THE DATA
..........

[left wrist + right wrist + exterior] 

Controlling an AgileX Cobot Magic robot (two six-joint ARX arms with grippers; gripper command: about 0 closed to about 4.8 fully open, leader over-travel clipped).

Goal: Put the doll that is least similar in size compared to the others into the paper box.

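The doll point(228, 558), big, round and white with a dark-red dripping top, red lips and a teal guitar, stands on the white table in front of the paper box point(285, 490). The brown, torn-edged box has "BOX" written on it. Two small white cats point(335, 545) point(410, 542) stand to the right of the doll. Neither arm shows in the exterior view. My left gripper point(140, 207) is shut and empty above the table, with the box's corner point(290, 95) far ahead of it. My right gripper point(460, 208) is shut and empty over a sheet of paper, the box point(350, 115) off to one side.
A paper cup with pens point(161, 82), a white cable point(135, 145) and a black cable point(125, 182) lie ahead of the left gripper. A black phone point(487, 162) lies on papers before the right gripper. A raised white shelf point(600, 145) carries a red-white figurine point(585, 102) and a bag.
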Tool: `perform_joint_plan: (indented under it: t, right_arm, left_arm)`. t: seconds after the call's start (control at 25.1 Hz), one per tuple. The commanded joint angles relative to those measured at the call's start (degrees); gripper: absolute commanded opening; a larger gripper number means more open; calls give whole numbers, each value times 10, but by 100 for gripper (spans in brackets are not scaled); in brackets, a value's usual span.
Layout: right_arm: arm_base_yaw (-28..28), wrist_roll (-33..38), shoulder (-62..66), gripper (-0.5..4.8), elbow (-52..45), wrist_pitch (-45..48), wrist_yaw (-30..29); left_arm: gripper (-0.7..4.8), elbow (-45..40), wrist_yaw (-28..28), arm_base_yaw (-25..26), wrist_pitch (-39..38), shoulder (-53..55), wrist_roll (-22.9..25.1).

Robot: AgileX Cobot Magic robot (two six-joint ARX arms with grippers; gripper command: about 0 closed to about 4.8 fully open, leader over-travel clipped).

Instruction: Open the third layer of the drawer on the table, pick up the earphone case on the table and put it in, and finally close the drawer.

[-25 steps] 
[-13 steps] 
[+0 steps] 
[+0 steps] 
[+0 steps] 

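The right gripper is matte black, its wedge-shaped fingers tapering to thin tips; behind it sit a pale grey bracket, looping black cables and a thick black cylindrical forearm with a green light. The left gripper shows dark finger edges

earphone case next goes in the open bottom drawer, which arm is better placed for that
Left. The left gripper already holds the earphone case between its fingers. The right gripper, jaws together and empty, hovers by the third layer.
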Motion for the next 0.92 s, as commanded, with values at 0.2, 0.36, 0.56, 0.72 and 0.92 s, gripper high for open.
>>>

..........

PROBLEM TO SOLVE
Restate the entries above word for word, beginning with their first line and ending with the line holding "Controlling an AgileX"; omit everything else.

SOLUTION TO THE EXERCISE
[left wrist + right wrist + exterior] 

Controlling an AgileX Cobot Magic robot (two six-joint ARX arms with grippers; gripper command: about 0 closed to about 4.8 fully open, leader over-travel clipped).

That was the complete answer.